**TASK ITEM**
Sort through the listing below and keep each line with the word "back". Copy those.

--- DATA SECTION Enclosed Below ---

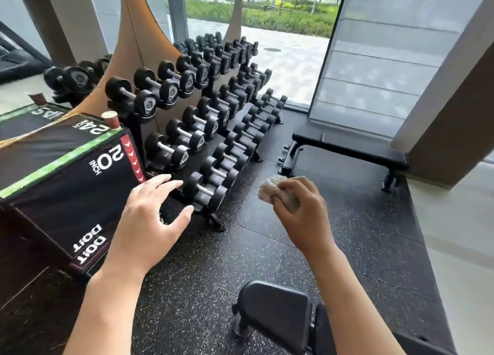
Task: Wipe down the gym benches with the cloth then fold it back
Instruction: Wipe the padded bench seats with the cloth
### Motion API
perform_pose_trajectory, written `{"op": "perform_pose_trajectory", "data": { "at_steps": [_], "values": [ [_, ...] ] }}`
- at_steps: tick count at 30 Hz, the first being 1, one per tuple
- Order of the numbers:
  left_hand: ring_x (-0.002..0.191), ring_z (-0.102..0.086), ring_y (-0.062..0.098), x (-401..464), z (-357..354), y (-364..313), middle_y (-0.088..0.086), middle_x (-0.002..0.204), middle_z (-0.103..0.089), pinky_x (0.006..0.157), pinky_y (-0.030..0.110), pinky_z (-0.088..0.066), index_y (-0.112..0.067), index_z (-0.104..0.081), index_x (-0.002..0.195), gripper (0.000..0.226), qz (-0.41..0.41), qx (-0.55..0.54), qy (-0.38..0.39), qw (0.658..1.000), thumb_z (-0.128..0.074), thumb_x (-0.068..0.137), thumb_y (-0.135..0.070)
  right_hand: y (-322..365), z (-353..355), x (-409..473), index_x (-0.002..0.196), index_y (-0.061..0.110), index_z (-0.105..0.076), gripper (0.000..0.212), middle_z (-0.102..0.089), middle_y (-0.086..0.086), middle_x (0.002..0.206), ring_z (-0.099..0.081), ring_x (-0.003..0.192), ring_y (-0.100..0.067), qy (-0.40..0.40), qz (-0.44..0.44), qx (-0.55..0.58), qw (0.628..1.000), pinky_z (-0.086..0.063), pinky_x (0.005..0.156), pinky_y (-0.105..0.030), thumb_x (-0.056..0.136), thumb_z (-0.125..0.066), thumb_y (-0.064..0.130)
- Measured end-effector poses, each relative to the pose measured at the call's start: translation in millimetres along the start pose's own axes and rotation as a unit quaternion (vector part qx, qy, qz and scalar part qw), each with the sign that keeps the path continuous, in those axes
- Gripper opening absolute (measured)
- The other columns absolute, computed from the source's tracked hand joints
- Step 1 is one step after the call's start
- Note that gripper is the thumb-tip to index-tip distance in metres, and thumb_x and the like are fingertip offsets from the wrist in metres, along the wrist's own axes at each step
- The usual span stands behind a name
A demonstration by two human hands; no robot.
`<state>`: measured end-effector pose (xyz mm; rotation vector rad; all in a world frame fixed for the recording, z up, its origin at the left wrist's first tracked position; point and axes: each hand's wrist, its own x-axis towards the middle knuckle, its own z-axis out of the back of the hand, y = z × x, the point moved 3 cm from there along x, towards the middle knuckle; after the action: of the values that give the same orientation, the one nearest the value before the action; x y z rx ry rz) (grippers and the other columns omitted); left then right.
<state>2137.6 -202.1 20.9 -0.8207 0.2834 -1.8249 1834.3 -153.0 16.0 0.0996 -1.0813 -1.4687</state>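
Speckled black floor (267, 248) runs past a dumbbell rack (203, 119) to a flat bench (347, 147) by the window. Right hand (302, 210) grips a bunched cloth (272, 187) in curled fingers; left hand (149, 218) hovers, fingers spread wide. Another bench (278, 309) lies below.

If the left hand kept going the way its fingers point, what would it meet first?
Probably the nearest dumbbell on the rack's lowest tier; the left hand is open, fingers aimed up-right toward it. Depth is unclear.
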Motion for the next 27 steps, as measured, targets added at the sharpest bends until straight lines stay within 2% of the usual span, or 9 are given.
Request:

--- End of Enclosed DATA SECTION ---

**FINAL ANSWER**
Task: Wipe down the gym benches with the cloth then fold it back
`<state>`: measured end-effector pose (xyz mm; rotation vector rad; all in a world frame fixed for the recording, z up, its origin at the left wrist's first tracked position; point and axes: each hand's wrist, its own x-axis towards the middle knuckle, its own z-axis out of the back of the hand, y = z × x, the point moved 3 cm from there along x, towards the middle knuckle; after the action: of the values that give the same orientation, the one nearest the value before the action; x y z rx ry rz) (grippers and the other columns omitted); left then right.

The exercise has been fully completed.